Pence Group Asks Supreme Court to Halt Worker Vaccination Mandate

Pence Group Asks Supreme Court to Halt Worker Vaccination Mandate
Former Vice President Mike Pence speaks to a crowd during an event sponsored by the Palmetto Family organization in Columbia, S.C., on April 29, 2021. Sean Rayford/Getty Images
Matthew Vadum
Updated:

A group headed by former Vice President Mike Pence has asked the Supreme Court to halt President Joe Biden’s mandate forcing large businesses to require their employees to get vaccinated against COVID-19 or endure frequent testing.

Pence’s group, Advancing American Freedom (AAF), filed a friend-of-the-court brief in the emergency application filed by the National Federation of Independent Business, American Trucking Associations Inc., National Retail Federation, and other business organizations, which the Supreme Court is scheduled to hear on Jan. 7.
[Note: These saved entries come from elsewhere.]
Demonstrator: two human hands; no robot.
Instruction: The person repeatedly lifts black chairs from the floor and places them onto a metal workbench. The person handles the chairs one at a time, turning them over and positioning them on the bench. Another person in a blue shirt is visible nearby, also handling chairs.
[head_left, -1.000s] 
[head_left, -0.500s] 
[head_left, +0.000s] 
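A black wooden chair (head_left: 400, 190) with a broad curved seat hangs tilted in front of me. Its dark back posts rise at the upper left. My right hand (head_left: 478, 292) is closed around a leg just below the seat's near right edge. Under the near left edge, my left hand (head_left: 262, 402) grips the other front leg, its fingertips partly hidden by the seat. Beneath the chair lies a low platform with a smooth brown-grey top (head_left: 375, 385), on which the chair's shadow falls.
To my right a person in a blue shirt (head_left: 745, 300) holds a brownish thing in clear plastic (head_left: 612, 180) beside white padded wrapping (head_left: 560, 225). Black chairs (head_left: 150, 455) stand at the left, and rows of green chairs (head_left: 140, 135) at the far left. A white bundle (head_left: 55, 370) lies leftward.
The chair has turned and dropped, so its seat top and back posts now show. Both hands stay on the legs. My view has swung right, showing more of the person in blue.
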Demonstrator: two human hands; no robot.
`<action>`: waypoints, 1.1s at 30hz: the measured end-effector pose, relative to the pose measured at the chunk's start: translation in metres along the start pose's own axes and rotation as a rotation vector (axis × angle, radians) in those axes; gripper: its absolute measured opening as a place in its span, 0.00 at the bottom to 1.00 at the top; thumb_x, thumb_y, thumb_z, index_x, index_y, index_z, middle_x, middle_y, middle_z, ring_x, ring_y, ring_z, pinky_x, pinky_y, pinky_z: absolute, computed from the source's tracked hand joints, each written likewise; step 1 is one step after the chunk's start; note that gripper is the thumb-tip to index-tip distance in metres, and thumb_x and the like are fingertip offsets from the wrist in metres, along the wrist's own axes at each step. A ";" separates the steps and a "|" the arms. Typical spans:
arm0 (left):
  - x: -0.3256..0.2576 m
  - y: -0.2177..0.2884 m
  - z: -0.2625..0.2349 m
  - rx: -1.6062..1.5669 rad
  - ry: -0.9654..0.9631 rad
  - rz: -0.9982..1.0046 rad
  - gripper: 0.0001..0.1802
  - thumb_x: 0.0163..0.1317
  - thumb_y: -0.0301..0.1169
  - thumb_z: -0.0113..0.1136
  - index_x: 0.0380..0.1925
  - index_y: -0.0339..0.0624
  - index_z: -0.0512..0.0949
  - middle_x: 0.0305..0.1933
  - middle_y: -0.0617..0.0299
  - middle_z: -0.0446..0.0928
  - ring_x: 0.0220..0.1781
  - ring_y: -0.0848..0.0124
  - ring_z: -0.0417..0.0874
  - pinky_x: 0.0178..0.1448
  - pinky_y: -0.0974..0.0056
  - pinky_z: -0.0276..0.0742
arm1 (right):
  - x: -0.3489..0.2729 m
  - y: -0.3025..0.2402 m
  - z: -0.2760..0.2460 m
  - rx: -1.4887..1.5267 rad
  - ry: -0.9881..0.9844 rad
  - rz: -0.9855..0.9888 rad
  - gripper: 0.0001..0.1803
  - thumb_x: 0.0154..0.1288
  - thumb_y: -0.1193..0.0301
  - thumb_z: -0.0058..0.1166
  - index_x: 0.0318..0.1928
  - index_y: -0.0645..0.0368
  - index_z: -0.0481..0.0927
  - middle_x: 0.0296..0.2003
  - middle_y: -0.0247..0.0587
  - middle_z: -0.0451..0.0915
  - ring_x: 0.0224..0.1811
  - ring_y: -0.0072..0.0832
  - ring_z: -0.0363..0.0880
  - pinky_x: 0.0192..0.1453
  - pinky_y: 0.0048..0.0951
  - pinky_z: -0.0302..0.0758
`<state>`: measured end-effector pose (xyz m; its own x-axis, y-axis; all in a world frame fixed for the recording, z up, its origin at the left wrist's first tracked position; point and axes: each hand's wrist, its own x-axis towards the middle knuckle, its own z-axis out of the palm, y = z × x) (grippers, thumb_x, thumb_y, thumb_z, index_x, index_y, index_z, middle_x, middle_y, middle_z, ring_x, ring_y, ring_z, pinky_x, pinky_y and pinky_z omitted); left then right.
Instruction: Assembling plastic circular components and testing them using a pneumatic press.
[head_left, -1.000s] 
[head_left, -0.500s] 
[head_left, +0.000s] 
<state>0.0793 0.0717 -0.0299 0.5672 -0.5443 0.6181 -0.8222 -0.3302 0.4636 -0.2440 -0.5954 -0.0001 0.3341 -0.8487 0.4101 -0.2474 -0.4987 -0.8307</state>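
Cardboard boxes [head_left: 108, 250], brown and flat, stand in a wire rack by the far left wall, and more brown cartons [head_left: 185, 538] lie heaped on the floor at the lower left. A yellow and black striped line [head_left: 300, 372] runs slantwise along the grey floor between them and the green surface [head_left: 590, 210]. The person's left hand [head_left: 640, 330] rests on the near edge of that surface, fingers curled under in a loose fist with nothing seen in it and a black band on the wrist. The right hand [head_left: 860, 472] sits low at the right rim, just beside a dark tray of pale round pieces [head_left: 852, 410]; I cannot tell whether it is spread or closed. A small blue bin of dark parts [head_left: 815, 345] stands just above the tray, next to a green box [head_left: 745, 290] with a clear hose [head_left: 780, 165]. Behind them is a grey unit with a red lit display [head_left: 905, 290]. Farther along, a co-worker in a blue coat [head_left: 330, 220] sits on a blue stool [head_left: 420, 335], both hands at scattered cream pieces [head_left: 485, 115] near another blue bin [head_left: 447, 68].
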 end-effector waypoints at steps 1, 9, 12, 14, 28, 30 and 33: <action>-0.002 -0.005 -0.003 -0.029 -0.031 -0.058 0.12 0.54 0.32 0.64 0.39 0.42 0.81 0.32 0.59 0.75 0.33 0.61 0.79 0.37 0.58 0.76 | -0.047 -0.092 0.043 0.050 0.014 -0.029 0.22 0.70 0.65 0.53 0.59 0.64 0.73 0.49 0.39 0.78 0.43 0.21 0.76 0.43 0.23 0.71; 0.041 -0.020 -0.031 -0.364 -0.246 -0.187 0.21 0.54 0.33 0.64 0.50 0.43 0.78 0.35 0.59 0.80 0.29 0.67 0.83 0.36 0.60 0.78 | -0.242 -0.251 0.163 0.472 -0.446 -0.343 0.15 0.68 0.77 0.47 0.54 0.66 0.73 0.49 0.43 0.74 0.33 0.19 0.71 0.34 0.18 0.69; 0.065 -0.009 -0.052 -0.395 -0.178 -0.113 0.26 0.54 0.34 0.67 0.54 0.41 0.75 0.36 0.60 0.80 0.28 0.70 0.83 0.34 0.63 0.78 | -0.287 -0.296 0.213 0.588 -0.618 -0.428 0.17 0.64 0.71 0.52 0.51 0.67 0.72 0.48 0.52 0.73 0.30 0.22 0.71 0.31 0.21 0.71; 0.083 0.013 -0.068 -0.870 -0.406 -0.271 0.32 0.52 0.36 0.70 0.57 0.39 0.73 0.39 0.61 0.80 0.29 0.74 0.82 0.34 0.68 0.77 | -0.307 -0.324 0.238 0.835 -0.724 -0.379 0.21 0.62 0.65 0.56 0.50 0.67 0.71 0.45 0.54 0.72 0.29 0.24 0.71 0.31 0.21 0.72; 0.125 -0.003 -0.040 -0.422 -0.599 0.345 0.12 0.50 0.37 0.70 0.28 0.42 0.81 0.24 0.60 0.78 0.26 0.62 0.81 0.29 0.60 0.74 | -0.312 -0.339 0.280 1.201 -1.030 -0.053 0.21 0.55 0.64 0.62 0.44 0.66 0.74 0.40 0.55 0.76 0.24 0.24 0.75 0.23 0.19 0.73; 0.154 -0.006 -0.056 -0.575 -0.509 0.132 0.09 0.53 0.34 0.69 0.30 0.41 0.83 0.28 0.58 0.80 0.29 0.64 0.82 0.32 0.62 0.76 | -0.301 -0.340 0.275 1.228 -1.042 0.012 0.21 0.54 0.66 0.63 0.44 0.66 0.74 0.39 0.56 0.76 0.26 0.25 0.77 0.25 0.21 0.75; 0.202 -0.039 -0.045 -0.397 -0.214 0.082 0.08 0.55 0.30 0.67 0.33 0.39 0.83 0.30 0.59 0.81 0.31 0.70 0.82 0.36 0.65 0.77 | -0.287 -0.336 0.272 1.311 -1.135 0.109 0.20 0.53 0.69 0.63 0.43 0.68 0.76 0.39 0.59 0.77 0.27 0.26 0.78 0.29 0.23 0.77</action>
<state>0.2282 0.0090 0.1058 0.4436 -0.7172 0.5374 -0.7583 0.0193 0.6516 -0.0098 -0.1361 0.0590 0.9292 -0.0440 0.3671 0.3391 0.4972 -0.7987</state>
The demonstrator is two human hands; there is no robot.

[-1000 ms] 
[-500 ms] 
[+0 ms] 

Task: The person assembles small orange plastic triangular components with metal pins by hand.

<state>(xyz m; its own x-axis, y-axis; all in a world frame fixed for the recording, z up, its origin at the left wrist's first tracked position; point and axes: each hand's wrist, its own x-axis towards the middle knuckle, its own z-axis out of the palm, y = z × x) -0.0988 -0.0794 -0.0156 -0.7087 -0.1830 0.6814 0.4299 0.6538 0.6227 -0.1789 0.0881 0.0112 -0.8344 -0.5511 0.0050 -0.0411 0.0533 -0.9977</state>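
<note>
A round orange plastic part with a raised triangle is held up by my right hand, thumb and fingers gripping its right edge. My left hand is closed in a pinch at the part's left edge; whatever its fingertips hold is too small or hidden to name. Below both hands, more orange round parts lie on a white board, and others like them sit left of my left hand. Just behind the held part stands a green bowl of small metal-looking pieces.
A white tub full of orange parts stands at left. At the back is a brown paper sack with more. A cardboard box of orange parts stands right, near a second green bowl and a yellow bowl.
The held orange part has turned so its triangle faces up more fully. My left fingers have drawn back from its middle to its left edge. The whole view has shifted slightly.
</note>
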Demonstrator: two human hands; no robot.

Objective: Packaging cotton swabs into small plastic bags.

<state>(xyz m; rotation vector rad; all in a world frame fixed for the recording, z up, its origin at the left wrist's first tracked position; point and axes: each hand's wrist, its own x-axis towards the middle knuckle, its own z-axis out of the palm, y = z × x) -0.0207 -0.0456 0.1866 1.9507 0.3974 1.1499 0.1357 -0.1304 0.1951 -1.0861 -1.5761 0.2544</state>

AAF, which argues the mandate is unconstitutional and exceeds the authority of the Occupational Safety and Health Administration (OSHA), shared the brief with The Hill newspaper.

“America is about freedom and the ability to make the best decision for your family or business, and Joe Biden’s vaccine mandate must be stopped in its tracks in order to preserve freedom, protect American livelihoods and businesses, and to safeguard our constitution,” Pence told The Hill.

AAF “promotes and defends the successful policies of recent years that yielded unprecedented prosperity at home and restored America’s strength abroad, while elevating traditional American values,” according to its website.

The Biden administration argues that the mandate, which is supposed to take effect later this month, “falls squarely within OSHA’s statutory authority.”

However, the applicant trade associations and Advancing American Freedom want the high court to grant an emergency stay of OSHA’s recently published emergency temporary standard (ETS), issued on Nov. 4, 2021.

OSHA claims to have lawful authority “to require 80 million Americans—in virtually every type of American business there is—to obtain a COVID-19 vaccine or, in the alternative, to undertake a weekly COVID-19 test and wear a mask throughout each workday,” according to court documents.

The ETS allows OSHA to create a vaccine-and-testing regime for all businesses with 100 or more employees, reaching “two-thirds of all private-sector workers,” or more than 25 percent of the population.

AAF argues in its brief that OSHA’s ETS conflicts with AAF’s “core understandings concerning the proper interpretation of Executive Agency authority and Congressionally delegated authority under the United States Constitution.”

“Through the separation of powers, the Framers of our Constitution placed boundaries and limitations on the ability of the Executive Branch unilaterally to impose mandates on American citizens, and to erect barriers to work, that are far outside the contemplation or authorization of the peoples’ elected representatives in Congress.

“OSHA’s ETS entirely ignores those limitations. This Court must act now to prevent the irreparable harm to Americans, to jobs, and to constitutional governance that will be done if OSHA’s mandate is permitted to take effect.”

AAF’s brief also provides examples of OSHA overreach.

“Courts have struck down ETSs where OSHA failed to substantiate the existence of a true emergency, as distinct from continuing everyday hazards, or where OSHA’s assertion that the targeted danger was ‘grave; was found to be insufficiently supported.”

In this case, “OSHA’s thin justification for invocation of its extraordinary emergency authorities ... strongly suggests that the Biden Administration is not truly seeking to mitigate workplace hazards through the ETS, but rather is attempting to use OSHA to accomplish an end that it has been unable to persuade Congress to support: the mandatory vaccination of the American public.”